Elle l’a fait. Contre toute attente, défiant tous les pronostics, Magdeleine Vallières Mill est devenue championne du monde sur route à Kigali. Pour y parvenir, elle a du cocher plusieurs cases. J’en fais la liste. Et j’avoue que moi aussi, j’ai été très très agréablement surpris.
J’écoute presque toujours les courses cyclistes en anglais. Les britanniques aiment beaucoup l’expression « fortune favors the brave ». Ça vient d’une locution latine qui signifie que la prise de risque conduit au succès.
Pas toujours. Mais il en faut. Souvent. Et en particulier à vélo. Un risque calculé, qui nécessite aussi une grande intelligence de course. Surtout aux championnats du monde, où les radios sont interdites.
Un sans faute
En revoyant la fin de course des Championnats du monde féminin remportée par Magdeleine Vallières, je me disais qu’elle avait tout fait parfaitement.
Et qu’elle a eu juste ce qu’il fallait de chance.
Parce que pour gagner une course, surtout une immense comme celle-là, il faut que tous les astres s’alignent.

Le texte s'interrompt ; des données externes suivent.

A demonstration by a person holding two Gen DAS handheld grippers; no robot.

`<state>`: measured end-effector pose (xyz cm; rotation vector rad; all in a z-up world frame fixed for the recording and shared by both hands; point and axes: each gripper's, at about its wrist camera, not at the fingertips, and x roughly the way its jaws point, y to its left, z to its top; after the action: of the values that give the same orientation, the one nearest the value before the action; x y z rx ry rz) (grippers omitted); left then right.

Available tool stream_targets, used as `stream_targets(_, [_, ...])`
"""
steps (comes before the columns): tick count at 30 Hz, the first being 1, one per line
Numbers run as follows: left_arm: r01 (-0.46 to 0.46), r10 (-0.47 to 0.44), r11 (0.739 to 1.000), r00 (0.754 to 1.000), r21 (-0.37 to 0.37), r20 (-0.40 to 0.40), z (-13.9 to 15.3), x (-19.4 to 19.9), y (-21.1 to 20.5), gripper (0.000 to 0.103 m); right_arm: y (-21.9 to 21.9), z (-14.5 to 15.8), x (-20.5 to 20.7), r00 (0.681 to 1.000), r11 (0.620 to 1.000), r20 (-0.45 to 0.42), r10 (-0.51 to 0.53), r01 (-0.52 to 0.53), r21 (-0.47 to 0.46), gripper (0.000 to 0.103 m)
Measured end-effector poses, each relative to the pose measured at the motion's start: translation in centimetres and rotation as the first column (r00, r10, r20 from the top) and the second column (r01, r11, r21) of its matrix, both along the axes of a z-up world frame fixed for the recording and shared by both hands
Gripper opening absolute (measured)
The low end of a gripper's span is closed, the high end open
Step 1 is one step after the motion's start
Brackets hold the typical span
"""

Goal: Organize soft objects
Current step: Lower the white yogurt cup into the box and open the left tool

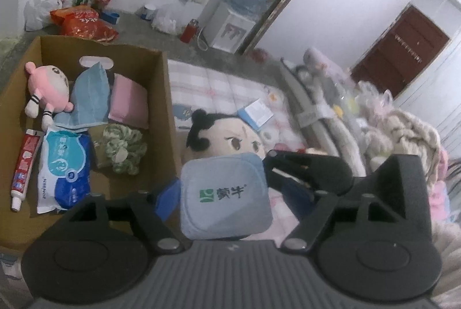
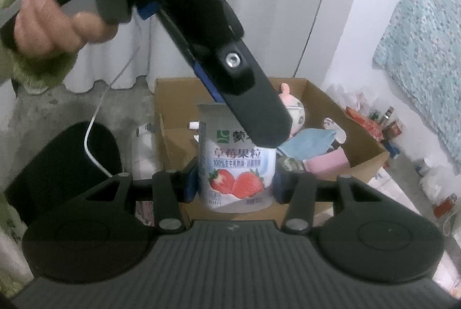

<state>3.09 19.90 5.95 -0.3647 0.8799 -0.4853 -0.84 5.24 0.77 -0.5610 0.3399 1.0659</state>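
Note:
A strawberry yogurt cup (image 2: 236, 165) stands upright between the pads of my right gripper (image 2: 234, 182), which is shut on its sides. My left gripper (image 1: 223, 193) is closed on the cup's foil lid (image 1: 224, 196) from above; in the right wrist view its finger (image 2: 253, 107) reaches down onto the cup's rim. Behind the cup is an open cardboard box (image 1: 161, 96) holding a pink plush doll (image 1: 49, 87), a blue cloth (image 1: 89, 96), a pink cloth (image 1: 129, 100), a green knit bundle (image 1: 124, 147), a wipes pack (image 1: 64, 168) and a toothpaste tube (image 1: 24, 165). A black-haired plush doll (image 1: 227, 136) lies on the bed beside the box.
A checked quilt (image 1: 219, 87) covers the bed, with rolled bedding and yarn (image 1: 403, 130) at the right. A water dispenser (image 1: 233, 24), red bags (image 1: 83, 24) and bottles stand along the far wall. A black bin (image 2: 63, 165) sits left of the box.

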Motion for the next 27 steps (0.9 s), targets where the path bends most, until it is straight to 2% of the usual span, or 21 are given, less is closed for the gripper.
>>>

La forme? Elle était là, sans l’ombre d’un doute. L’évasion de la Québécoise -qui course en saison régulière pour EF Education-Oatly- dans les derniers kilomètres l’a démontré, de même que sa capacité à soutenir le rythme, voire à l’imposer, dans un groupe d’évadées solides.
La chance? Elle a été double. L’échappée qu’elle a prise était la bonne et les grandes favorites ont trop longtemps hésité derrière, ce qui les a condamnées.
L’intelligence de course? Encore là, c’était de saisir la chance, et la bonne, donc de choisir judicieusement le bon groupe et le bon moment. Ça aurait pu ne pas fonctionner, la faute à pas de chance, comme dirait l’autre. Mais si on n’essaie jamais, les chances de réussite sont nulles.
Enfin, justement, il fallait le courage. On a beau avoir les meilleures jambes de sa vie, devant de pareilles concurrentes, il fallait que la Québécoise se sente sûre d’elle pour attaquer comme elle l’a fait.
De figurante à championne
Et le spectacle qu’elle a offert était grandiose. Surtout parce qu’inattendu.
Même lorsqu’elle s’est évadée avec le groupe gagnant, même lorsque ce groupe s’est réduit et qu’elle en était toujours, on la désignait au mieux comme une figurante. Le plus souvent, les commentateurs l’ignoraient. Pour être franc, vous m’auriez demandé, je n’y aurais pas cru non plus. Je lui aurais sans doute préférée la Néo-Zélandaise Niamh Fisher-Black, dont le palmarès est mieux garni.
Mais Magdeleine a rassemblé toutes les conditions gagnantes, pour faire ce que tout le monde semblait lui refuser, sauf son équipe : croire en elle. Et vaincre dans la plus grande gloire possible, après avoir laissé loin derrière ses adversaires.
Aujourd’hui, non seulement les sceptiques sont confondus, mais ils sont, eux aussi, submergés de fierté.
Championne du monde! Une Canadienne! Une fille qui n’a presque rien gagné chez les pros s’envole vers le sommet à Kigali pour ravir la tunique arc-en-ciel. L’impensable est devenu réalité. Vous rangerez ça au rayon de la grande beauté du sport.